What humans devoured in ancient times has been of interest to numerous archaeologists around the world, and now new evidence found in Spain points at wild culinary treat.
Archaeologists digging in El Mirador cave at the site of Atapuerca in the northern Spanish city of Burgos, have found the remains of a few animals dating back to around 7,200 and 3,100 years ago that have human teeth marks on them.
The discovery suggests that humans included domestic dogs, wild cats, foxes and badgers in their diet.
Cut marks, bone breakage, signs of culinary processing and human tooth marks were found on the remains of the animals.
The finding has been published in the December issue of the journal Quaternary International.

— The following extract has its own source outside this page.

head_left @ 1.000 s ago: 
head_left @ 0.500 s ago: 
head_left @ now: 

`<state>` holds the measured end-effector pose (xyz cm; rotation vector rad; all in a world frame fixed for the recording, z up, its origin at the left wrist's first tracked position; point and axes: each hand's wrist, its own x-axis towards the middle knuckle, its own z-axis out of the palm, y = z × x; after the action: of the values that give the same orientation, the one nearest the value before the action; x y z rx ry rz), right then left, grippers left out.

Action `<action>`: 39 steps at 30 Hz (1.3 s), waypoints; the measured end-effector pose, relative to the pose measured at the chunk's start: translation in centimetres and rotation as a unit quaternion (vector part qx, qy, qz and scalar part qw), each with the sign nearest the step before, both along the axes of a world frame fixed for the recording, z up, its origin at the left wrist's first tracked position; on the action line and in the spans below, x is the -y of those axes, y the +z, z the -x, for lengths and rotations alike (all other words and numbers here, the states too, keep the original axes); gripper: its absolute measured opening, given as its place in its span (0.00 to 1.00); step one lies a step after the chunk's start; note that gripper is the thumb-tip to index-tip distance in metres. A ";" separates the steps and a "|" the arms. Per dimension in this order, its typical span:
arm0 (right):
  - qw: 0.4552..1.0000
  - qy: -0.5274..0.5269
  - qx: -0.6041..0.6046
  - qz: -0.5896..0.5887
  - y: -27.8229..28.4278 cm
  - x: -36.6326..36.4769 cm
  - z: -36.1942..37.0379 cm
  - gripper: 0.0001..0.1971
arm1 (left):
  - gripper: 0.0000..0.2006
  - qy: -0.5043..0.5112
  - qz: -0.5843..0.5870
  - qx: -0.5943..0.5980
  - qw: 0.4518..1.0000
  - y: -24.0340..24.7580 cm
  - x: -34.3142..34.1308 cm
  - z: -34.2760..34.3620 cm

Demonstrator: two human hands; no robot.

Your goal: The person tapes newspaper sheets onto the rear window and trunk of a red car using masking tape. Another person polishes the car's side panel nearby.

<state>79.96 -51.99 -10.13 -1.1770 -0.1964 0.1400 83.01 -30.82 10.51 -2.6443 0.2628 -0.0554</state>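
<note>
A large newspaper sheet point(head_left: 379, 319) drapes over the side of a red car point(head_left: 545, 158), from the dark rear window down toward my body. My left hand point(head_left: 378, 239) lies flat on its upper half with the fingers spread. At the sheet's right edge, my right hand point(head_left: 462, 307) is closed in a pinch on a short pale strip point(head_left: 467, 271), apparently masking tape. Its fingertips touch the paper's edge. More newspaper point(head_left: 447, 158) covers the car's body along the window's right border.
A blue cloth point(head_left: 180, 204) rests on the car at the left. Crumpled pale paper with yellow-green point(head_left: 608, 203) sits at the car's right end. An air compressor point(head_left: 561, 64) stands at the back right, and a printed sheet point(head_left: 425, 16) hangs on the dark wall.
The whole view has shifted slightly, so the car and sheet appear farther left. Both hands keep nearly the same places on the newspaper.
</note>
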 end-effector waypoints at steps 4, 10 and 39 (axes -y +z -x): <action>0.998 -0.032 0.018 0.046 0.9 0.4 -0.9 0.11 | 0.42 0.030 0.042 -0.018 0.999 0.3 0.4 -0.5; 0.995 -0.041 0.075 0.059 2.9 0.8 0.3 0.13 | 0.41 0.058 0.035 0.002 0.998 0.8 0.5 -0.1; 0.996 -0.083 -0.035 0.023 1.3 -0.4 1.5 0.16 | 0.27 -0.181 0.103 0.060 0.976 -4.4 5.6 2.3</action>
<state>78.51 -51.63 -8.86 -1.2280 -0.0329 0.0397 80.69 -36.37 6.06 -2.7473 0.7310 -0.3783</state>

"Remains of domestic dogs, wild cats, badgers, and foxes, recovered from Neolithic to Bronze Age levels, present evidence of human consumption," authors wrote in the paper.
"This is some of the oldest evidence documented either in the Iberian Peninsula or in Europe as a whole, and it is the first time that human tooth marks are used to confirm the human consumption of these carnivores."
According to archaeologists, humans consumed dogs sporadically but repeatedly.
"In El Mirador Cave, the dogs were disarticulated, defleshed and boiled," Patricia Martin of the Catalan Institute of Human Paleoecology and Social Evolution and lead author of the paper said in a statement.
However, consumption of wild cat, fox and badger was rare.
"Wild cats and badgers were boiled and consumed," she added.
"Given the difficulty of hunting wild carnivores and the exceptional nature of their use in this site, the probability that these animals had been accidentally captured and subsequently consumed arises."
Martin said humans could also have possibly consumed the meat of these animals during times of shortage.
"These practices could be linked with the provision of extra food during periods of shortage and/or with meat of special consideration, especially dog meat."